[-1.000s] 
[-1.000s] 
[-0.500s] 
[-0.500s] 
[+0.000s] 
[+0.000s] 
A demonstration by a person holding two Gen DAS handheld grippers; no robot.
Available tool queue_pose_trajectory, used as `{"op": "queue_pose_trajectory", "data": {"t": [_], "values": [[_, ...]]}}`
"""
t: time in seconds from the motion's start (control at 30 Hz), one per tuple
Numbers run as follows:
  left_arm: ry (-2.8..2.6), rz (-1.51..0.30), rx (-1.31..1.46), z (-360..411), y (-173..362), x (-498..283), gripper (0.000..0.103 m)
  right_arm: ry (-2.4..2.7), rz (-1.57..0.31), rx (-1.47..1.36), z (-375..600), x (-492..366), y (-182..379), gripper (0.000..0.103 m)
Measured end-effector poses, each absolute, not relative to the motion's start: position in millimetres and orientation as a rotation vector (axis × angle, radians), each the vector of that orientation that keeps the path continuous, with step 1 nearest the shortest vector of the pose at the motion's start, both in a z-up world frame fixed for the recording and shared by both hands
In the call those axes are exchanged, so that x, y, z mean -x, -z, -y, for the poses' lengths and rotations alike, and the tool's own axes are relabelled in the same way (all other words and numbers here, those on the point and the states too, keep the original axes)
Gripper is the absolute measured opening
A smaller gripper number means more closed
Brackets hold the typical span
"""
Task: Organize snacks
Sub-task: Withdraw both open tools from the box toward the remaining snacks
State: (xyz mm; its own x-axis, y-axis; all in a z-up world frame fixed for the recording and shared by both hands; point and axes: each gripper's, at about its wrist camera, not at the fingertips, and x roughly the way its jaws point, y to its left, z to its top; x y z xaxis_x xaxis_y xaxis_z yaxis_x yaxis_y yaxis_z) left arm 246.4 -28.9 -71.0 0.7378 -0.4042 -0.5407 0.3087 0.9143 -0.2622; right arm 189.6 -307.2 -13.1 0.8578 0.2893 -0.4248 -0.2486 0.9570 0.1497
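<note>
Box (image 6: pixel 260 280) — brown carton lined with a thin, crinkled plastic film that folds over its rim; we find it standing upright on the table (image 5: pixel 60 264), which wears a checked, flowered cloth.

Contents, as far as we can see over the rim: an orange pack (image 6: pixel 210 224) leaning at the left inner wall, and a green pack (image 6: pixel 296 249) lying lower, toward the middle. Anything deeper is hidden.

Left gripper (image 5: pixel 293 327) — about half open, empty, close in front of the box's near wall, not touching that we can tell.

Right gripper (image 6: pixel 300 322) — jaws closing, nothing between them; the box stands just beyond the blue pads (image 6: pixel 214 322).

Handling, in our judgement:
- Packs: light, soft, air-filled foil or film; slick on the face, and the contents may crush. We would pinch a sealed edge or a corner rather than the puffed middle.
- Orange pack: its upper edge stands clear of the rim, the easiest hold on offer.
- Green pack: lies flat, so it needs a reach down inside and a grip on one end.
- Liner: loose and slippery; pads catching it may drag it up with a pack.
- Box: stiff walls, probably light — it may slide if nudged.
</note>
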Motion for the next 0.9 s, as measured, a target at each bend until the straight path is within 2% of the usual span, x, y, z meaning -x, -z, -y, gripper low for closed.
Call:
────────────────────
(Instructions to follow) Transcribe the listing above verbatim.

(Task answer)
[-1.000s] 
[-1.000s] 
[-0.500s] 
[-0.500s] 
[+0.000s] 
[+0.000s] 
A demonstration by a person holding two Gen DAS handheld grippers; no robot.
Available tool queue_pose_trajectory, used as `{"op": "queue_pose_trajectory", "data": {"t": [_], "values": [[_, ...]]}}`
"""
t: time in seconds from the motion's start (control at 30 Hz), one per tuple
Numbers run as follows:
  left_arm: ry (-2.8..2.6), rz (-1.51..0.30), rx (-1.31..1.46), z (-360..411), y (-173..362), x (-498..283), gripper (0.000..0.103 m)
  right_arm: ry (-2.4..2.7), rz (-1.57..0.31), rx (-1.47..1.36), z (-375..600), x (-492..366), y (-182..379), gripper (0.000..0.103 m)
Measured end-effector poses, each absolute, not relative to the motion's start: position in millimetres and orientation as a rotation vector (axis × angle, radians), each the vector of that orientation that keeps the path continuous, with step 1 nearest the shortest vector of the pose at the motion's start, both in a z-up world frame fixed for the recording and shared by both hands
In the call those axes are exchanged, so that x, y, z mean -x, -z, -y, for the poses' lengths and rotations alike, and the tool's own axes are relabelled in the same way (all other words and numbers here, those on the point and the states too, keep the original axes)
Gripper is the absolute measured opening
A smaller gripper number means more closed
Brackets hold the typical span
"""
Task: Organize snacks
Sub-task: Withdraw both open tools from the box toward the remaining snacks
State: (xyz mm; its own x-axis, y-axis; all in a z-up world frame fixed for the recording and shared by both hands; point and axes: each gripper's, at about its wrist camera, not at the fingertips, and x roughly the way its jaws point, y to its left, z to its top; x y z xaxis_x xaxis_y xaxis_z yaxis_x yaxis_y yaxis_z) left arm 246.4 -28.9 -71.0 0.7378 -0.4042 -0.5407 0.3087 0.9143 -0.2622; right arm 189.6 -307.2 -13.1 0.8578 0.2893 -0.4248 -0.2486 0.9570 0.1497
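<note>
Box (image 6: pixel 260 280) — brown carton lined with a thin, crinkled plastic film that folds over its rim; we find it standing upright on the table (image 5: pixel 60 264), which wears a checked, flowered cloth.

Contents, as far as we can see over the rim: an orange pack (image 6: pixel 210 224) leaning at the left inner wall, and a green pack (image 6: pixel 296 249) lying lower, toward the middle. Anything deeper is hidden.

Left gripper (image 5: pixel 293 327) — about half open, empty, close in front of the box's near wall, not touching that we can tell.

Right gripper (image 6: pixel 300 322) — jaws closing, nothing between them; the box stands just beyond the blue pads (image 6: pixel 214 322).

Handling, in our judgement:
- Packs: light, soft, air-filled foil or film; slick on the face, and the contents may crush. We would pinch a sealed edge or a corner rather than the puffed middle.
- Orange pack: its upper edge stands clear of the rim, the easiest hold on offer.
- Green pack: lies flat, so it needs a reach down inside and a grip on one end.
- Liner: loose and slippery; pads catching it may drag it up with a pack.
- Box: stiff walls, probably light — it may slide if nudged.
</note>
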Motion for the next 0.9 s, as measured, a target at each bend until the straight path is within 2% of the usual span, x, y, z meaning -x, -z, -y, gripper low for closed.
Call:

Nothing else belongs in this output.